**Data provided**
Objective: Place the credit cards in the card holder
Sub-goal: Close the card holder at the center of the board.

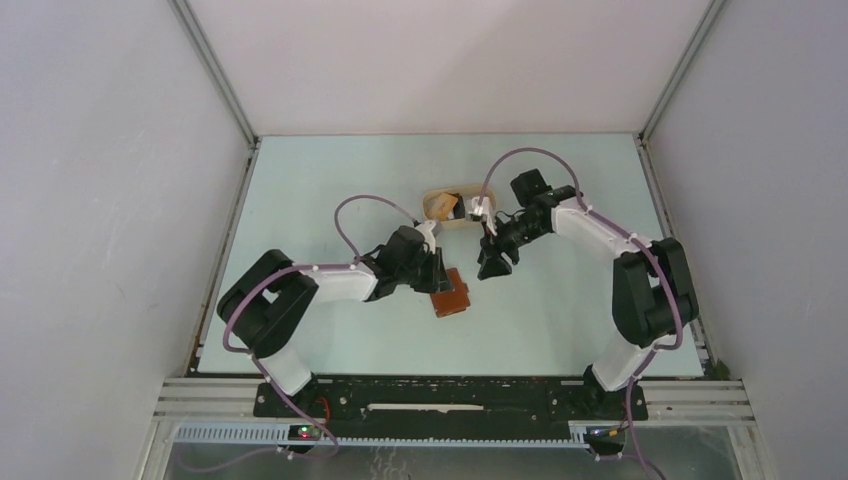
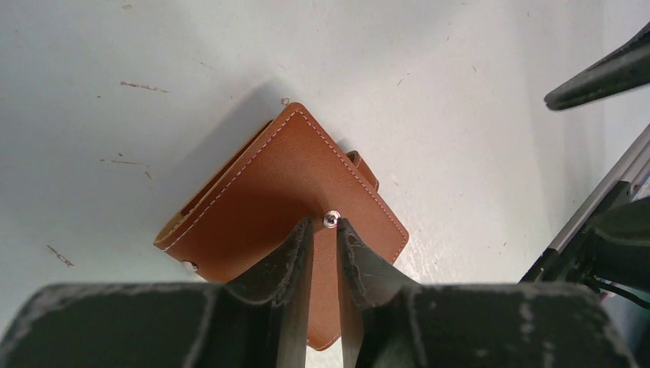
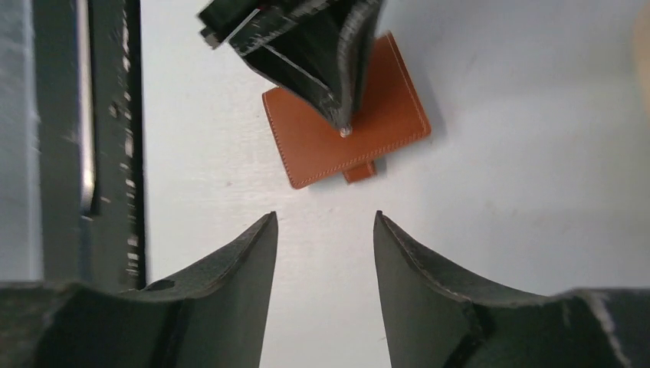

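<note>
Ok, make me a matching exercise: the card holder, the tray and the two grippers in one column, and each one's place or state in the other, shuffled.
1. card holder
2. tan oval tray
3. left gripper
4. right gripper

A. open and empty, above the table
B. tips at the snap
C. closed, lying flat
D. far middle of the table

Pairs: 1-C, 2-D, 3-B, 4-A

Your left arm [image 1: 340,285] and right arm [image 1: 600,232] are white shells with chunky black joints, and a purple cable [image 1: 528,150] loops off each one. The fingers [image 3: 230,291] are matte black wedges curving to thin tips, scuffed grey along the edges. Bases sit on a black plate [image 1: 450,398].
</note>
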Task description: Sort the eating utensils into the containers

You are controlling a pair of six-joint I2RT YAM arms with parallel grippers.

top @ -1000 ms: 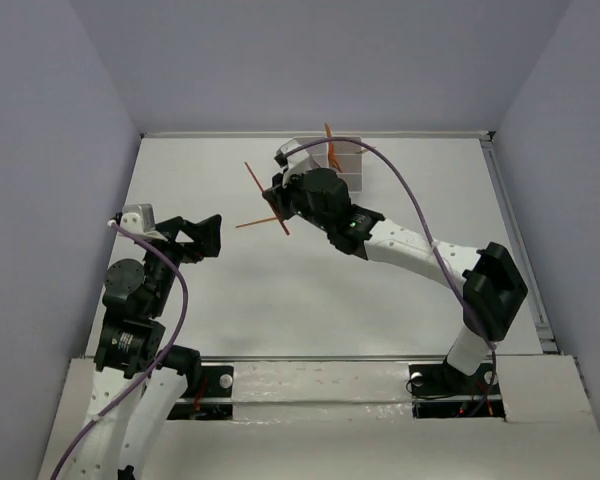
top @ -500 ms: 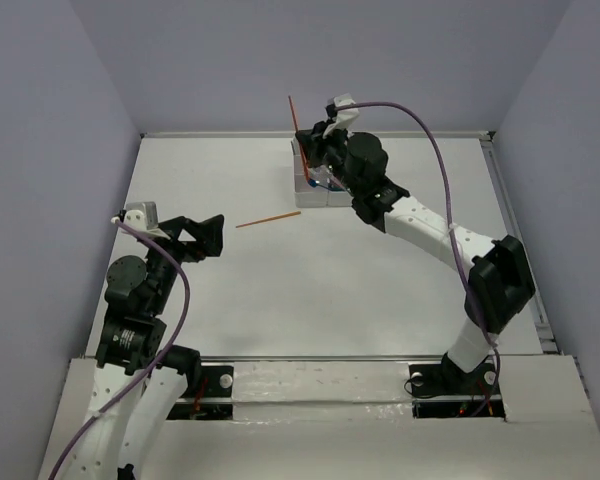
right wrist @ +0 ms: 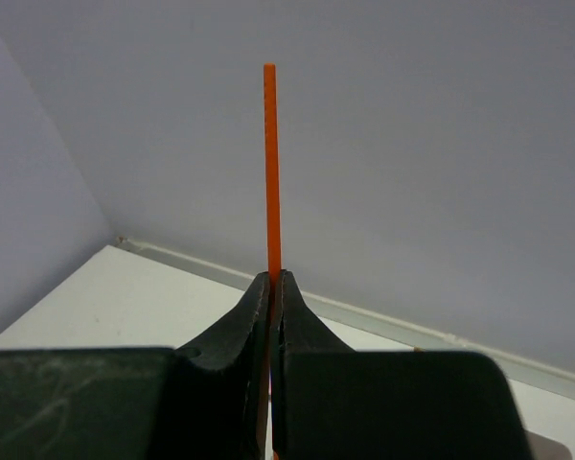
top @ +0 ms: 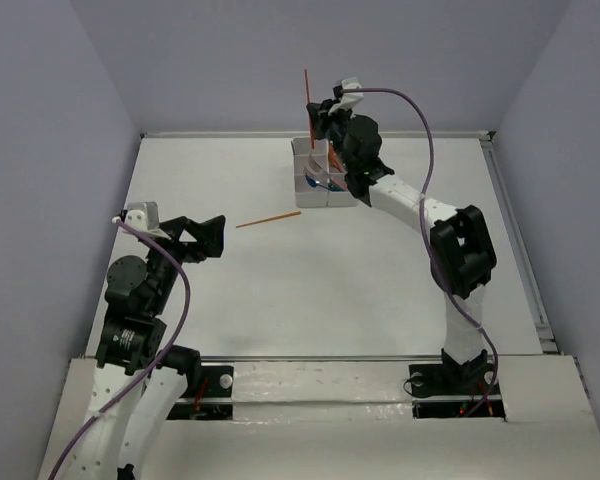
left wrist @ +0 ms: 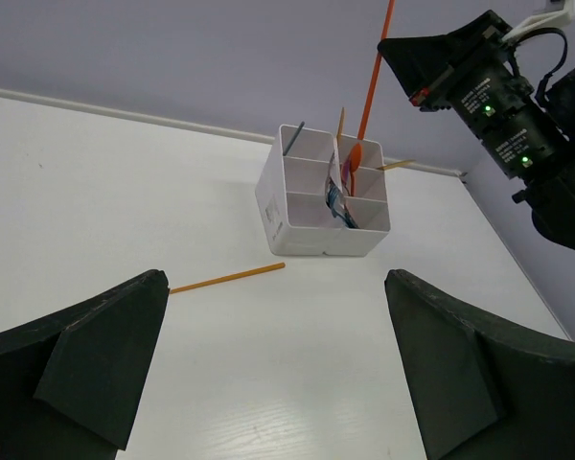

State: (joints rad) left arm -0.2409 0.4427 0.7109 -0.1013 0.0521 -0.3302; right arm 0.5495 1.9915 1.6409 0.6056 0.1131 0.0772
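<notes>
Top external: right pincer (top: pixel 320 112) above far side of white plastic six-cell bin block (top: pixel 302 192), clamped on thin orange stick (top: pixel 306 92) held upright. Left pincer (top: pixel 208 238) spread wide, nothing in it. Loose orange stick (top: pixel 268 219) flat on white surface (top: pixel 380 280), between left pincer and block.
Left wrist: orange spoon (left wrist: pixel 353 163) stands in block.
Right wrist: jaws pinched tight on stick.

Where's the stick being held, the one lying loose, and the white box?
Held stick (right wrist: pixel 270 168): right wrist view, upper shaft.
Loose stick (left wrist: pixel 227 278): left wrist view, mid-shaft.
White bins (left wrist: pixel 326 243): left wrist view, front wall.
</notes>
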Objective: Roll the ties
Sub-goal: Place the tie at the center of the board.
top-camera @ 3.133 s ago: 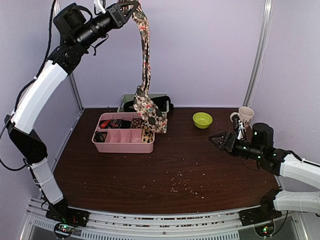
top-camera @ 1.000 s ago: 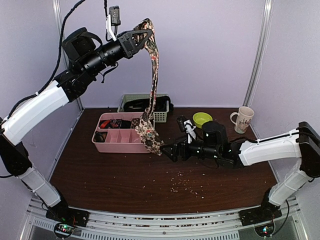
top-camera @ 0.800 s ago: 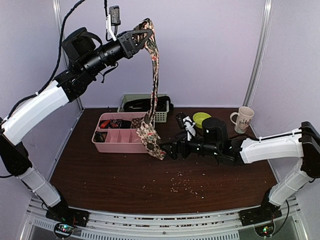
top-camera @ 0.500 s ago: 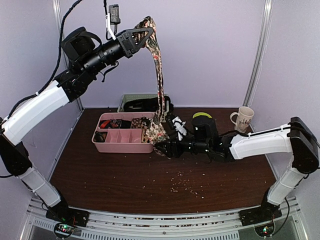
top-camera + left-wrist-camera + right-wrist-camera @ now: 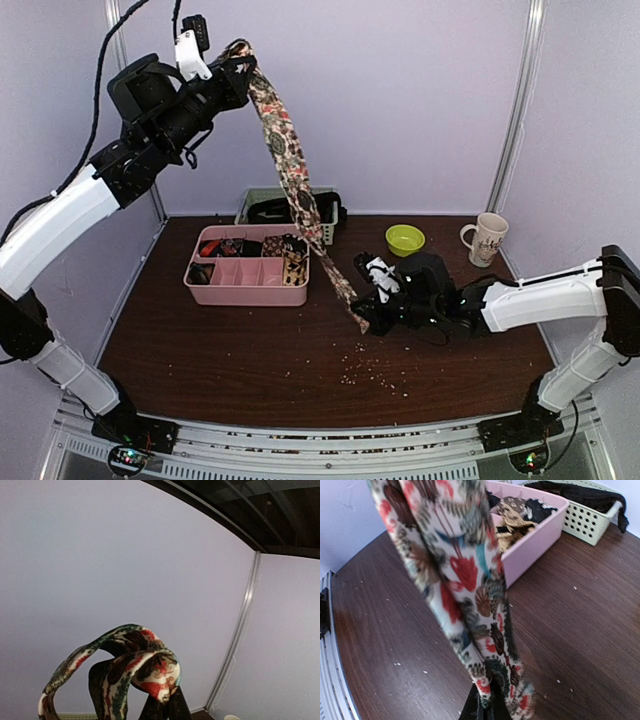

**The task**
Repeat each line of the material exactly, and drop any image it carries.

**Answer to this task**
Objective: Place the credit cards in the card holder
Sub-goal: Close the card holder at the center of the board.


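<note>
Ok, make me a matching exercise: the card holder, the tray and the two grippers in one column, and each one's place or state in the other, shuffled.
1. card holder
2. tan oval tray
3. left gripper
4. right gripper

A. open and empty, above the table
B. tips at the snap
C. closed, lying flat
D. far middle of the table

Pairs: 1-C, 2-D, 3-B, 4-A

Your left arm [image 1: 340,285] and right arm [image 1: 600,232] are white shells with chunky black joints, and a purple cable [image 1: 528,150] loops off each one. The fingers [image 3: 230,291] are matte black wedges curving to thin tips, scuffed grey along the edges. Bases sit on a black plate [image 1: 450,398].
</note>
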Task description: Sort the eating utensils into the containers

You are controlling a pair of six-joint I2RT YAM arms with parallel grippers.

top @ -1000 ms: 
top @ -500 ms: 
right wrist @ +0 ms: 
top @ +0 ms: 
left wrist @ +0 ms: 

State: (joints rad) left arm -0.2409 0.4427 0.7109 -0.1013 0.0521 -0.3302; right arm 0.5495 1.9915 1.6409 0.6056 0.1131 0.0772
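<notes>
Top external: right pincer (top: pixel 320 112) above far side of white plastic six-cell bin block (top: pixel 302 192), clamped on thin orange stick (top: pixel 306 92) held upright. Left pincer (top: pixel 208 238) spread wide, nothing in it. Loose orange stick (top: pixel 268 219) flat on white surface (top: pixel 380 280), between left pincer and block.
Left wrist: orange spoon (left wrist: pixel 353 163) stands in block.
Right wrist: jaws pinched tight on stick.

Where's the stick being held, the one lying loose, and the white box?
Held stick (right wrist: pixel 270 168): right wrist view, upper shaft.
Loose stick (left wrist: pixel 227 278): left wrist view, mid-shaft.
White bins (left wrist: pixel 326 243): left wrist view, front wall.
</notes>
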Objective: Roll the ties
Sub-goal: Place the tie at the center of the board.
top-camera @ 3.133 s ago: 
top-camera @ 1.000 s ago: 
top-camera @ 0.800 s ago: 
top-camera @ 0.500 s ago: 
top-camera + left-wrist-camera + right-wrist-camera @ now: 

This output is complete.